If you feel bad for cheating, that means you are a good person.
It would be worrisome if you didn’t.
If your partner has recently found out about the cheating, they may be reeling from the discovery and experiencing a lot of pain.
One thing that will not help you is if your self-loathing runs too deep.
For example, if your partner wants to talk about the hurt you caused, and you say, “I’m such a bad person. Why are you with me?”
You are making it about yourself rather than about their hurt.
You are putting your self-loathing above their needs, and right now, your partner needs you to make it about them.
I know you’re in a tough spot. It’s like you’re in the doghouse, but you have to be the hero at the same time.
Action
One way to start forgiving yourself is to understand some of your partner’s pain, acknowledge that you do get it, and say you’re sorry.
You will have to confront the impact of what you did, but this way, you can do something about how bad you feel — by being available to your partner.
You remind yourself that even though you feel bad about this, you are a good person — one who has made a mistake.
That is action, and we can call that guilt. Guilt can bring you closer to your partner; self-loathing does not.
Good people fix their mistakes and, as a result, begin to forgive themselves.
So, action is a way to forgive yourself, making it less about you and showing that you understand and are sorry.
Understanding
Another way to forgive yourself is to acknowledge why you and others cheat.
Receiving attention and, ultimately, affection from others feels nice.
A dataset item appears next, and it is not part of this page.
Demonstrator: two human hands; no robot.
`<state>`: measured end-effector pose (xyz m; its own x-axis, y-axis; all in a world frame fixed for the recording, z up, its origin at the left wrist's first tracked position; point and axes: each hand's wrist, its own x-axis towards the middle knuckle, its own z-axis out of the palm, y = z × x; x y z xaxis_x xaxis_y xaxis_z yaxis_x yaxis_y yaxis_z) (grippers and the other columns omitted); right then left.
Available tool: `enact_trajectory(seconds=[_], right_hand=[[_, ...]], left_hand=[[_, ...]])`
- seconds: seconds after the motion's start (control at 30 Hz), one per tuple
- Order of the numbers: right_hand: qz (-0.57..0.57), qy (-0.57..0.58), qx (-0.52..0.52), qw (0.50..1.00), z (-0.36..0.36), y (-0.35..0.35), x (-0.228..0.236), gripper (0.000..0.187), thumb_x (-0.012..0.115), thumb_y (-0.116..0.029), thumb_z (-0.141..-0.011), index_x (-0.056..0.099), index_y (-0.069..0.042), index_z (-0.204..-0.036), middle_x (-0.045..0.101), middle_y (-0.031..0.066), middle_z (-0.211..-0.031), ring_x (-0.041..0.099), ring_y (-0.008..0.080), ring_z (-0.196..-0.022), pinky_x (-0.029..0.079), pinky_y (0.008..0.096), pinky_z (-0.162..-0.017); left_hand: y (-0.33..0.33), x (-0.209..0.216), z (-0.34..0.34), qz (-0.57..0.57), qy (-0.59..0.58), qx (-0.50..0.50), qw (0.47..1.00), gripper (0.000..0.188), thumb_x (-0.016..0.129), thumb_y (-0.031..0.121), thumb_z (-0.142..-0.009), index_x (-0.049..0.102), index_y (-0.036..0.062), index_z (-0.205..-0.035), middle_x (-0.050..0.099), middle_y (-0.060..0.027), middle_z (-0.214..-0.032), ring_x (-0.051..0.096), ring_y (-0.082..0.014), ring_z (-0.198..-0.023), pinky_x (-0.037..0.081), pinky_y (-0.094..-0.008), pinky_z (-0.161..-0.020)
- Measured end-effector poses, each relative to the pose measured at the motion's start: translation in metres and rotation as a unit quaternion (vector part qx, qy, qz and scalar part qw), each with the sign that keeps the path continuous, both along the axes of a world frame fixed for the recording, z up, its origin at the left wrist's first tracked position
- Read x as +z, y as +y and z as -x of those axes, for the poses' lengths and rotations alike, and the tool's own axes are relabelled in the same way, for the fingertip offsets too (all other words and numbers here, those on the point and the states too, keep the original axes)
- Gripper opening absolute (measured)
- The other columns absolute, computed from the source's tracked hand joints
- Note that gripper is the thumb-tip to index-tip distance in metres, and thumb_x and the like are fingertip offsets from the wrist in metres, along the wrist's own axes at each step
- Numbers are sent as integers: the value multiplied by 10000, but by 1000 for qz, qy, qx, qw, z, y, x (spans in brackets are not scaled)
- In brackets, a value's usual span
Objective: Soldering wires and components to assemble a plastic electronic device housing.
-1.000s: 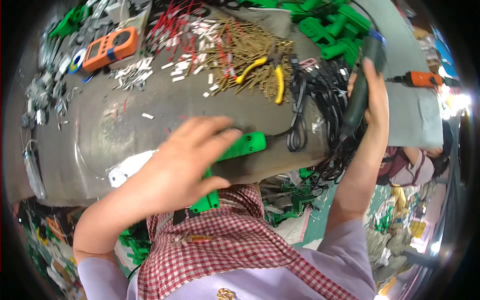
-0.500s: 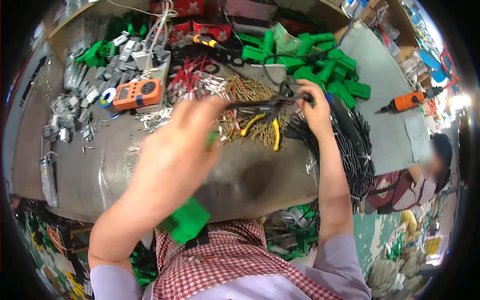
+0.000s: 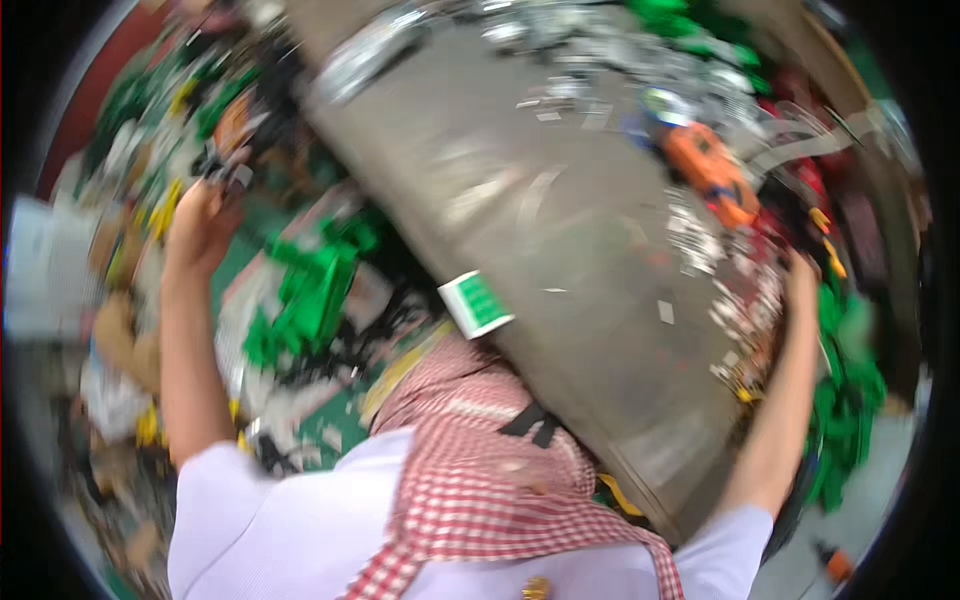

And stepping outside your relationship can be exhilarating.
We are human.
A better question to ask yourself and to eventually share with your partner is:
What made you forget your “no” – the reasons why you don’t cheat?
For example, we don’t cheat because we don’t want to hurt our partner or our kids, or because that’s not the person we want to be. Chances are, when you cheated, you forgot this or pushed it aside.
Forgiveness can continue by reflecting on why you forgot your “no.”
For example, were you caught up in the moment?
Did you feel entitled to it?
Were you not open about your wants and needs in your relationship, and do you think that if you had been, you still wouldn't have gotten them?
These are topics to explore in couples therapy during the healing.
And in couples therapy, we may delve deeper into your side, such as whether cheating or self-entitlement were modeled and encouraged growing up.
Exploring questions and topics like these can help you move away from the narrative of "I'm bad, that's why I cheated."
A practice
One of my favorite questions when we notice we’re being particularly hard on ourselves is to gently ask, “Can I hold myself in warm regard despite my imperfections?”
The question itself is a reminder that we are human.
You may not be there now (able to hold yourself in warm regard), but it is a practice.
And by expressing guilt, such as I’m so sorry and I’m here for you and by not indulging in shame, e.g., “I’m no good, why are you with me,” you will start to feel better about yourself.
You forgot your “no,” and if you remember it and convey to your partner that you are connected to your no, trust will slowly come back, making it easier to forgive yourself.
And if you use this incident as motivation to transform your relationship, forgiveness and perspective will follow.
Conclusion
Forgiveness isn’t about erasing the past but about learning from it and striving to improve.
Remember that humans are imperfect.
Through empathy, reflection, and genuine effort, you can practice self-forgiveness and, ultimately, build a healthier relationship.
When you shift from shame to responsibility, you give yourself and your partner something to rebuild on.
Over time, it’s not perfection that restores trust—it’s your consistent willingness to show up, to understand, and to do better.